## [WHAT TO WORK ON]
Where a line in the records holds "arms", count it once; return only the final number.
***** DATA SHOWN
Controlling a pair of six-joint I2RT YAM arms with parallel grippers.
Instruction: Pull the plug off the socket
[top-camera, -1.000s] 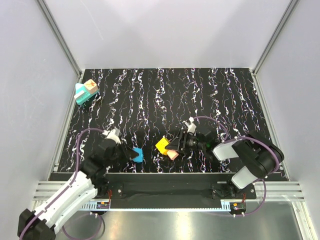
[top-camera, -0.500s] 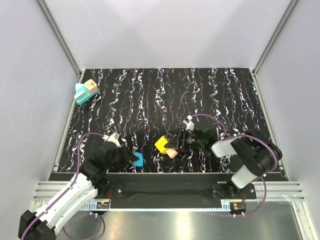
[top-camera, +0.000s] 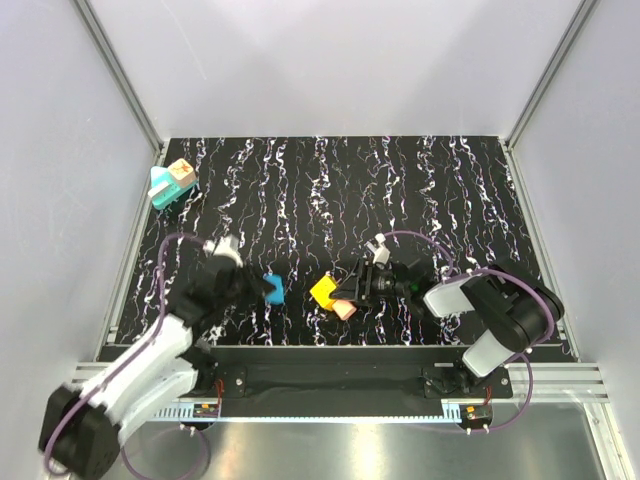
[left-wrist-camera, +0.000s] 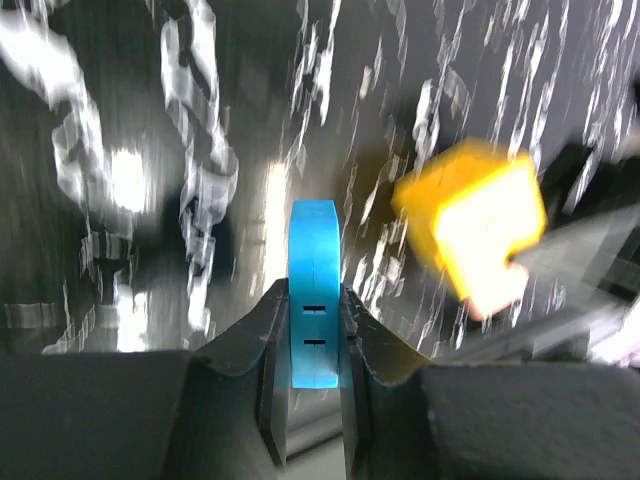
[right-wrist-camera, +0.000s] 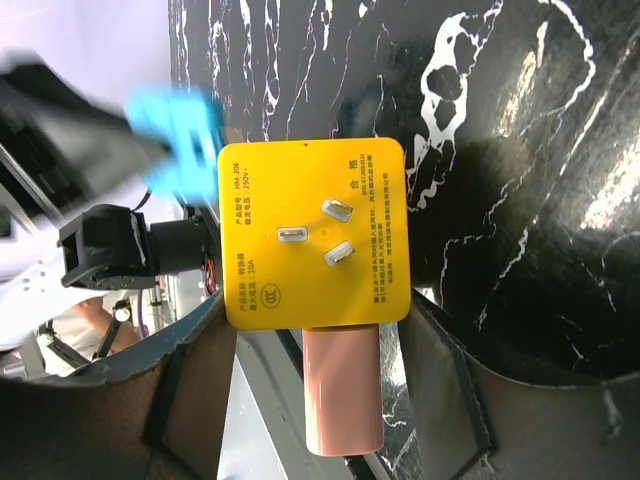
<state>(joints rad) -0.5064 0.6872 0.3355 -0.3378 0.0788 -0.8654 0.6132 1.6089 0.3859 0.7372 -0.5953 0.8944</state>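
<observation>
Our left gripper (left-wrist-camera: 313, 310) has carried the blue block (left-wrist-camera: 314, 240) farther from the near edge, its fingers clamped on the block's sides. Our right gripper (right-wrist-camera: 315, 305) is closed around the yellow cube (right-wrist-camera: 312, 230). The real job looks unstarted: the plug (top-camera: 181, 172) sits on the socket (top-camera: 162, 192), well beyond the left fingers. Next we'd free a gripper and reach there. Black marbled mat (top-camera: 400, 190), pale walls (top-camera: 330, 60).
</observation>
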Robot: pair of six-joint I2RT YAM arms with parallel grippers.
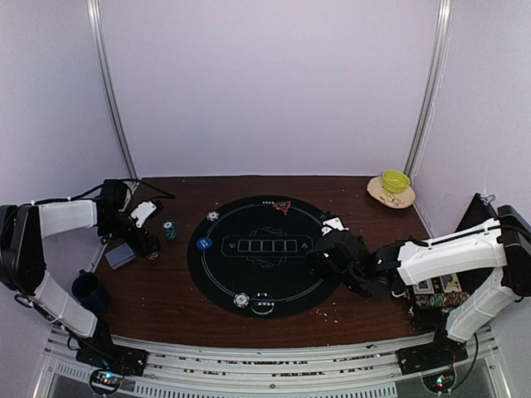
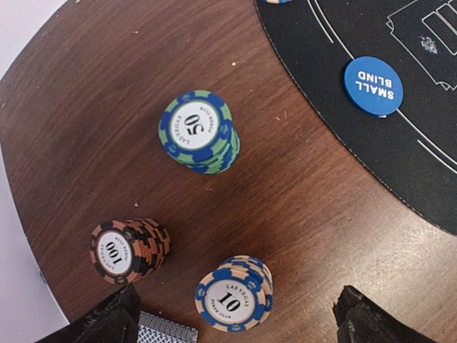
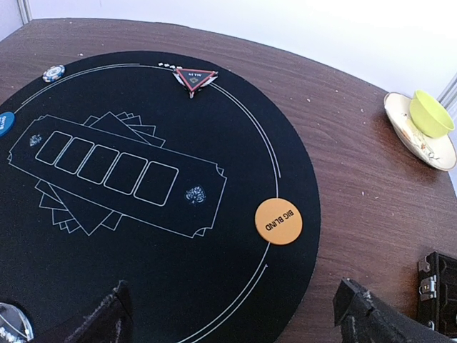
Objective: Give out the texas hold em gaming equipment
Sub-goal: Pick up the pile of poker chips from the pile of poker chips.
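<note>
Three chip stacks (image 2: 198, 132) stand just beside the black mat (image 3: 143, 250); blue disc (image 2: 373, 86), orange disc (image 3: 278, 221) and red triangle (image 3: 195, 77) lie on it near its rim. Left claw (image 2: 239, 321) and right claw (image 3: 235, 321) are released, empty.

Three chip stacks upright on wood surface (image 2: 300, 214), left of black mat (image 2: 428, 179):
- green-blue 50 stack (image 2: 198, 136)
- black-orange 100 stack (image 2: 128, 250)
- blue-cream 10 stack (image 2: 234, 293)

Blue SMALL BLIND button (image 2: 373, 86) flat on mat's left side. Orange BIG BLIND button (image 3: 278, 221) flat on its right side. Red triangle marker (image 3: 195, 78) at mat's far rim. Grey-blue card deck (image 1: 120, 254) on surface beside stacks.
</note>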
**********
## [TASK SOLUTION]
2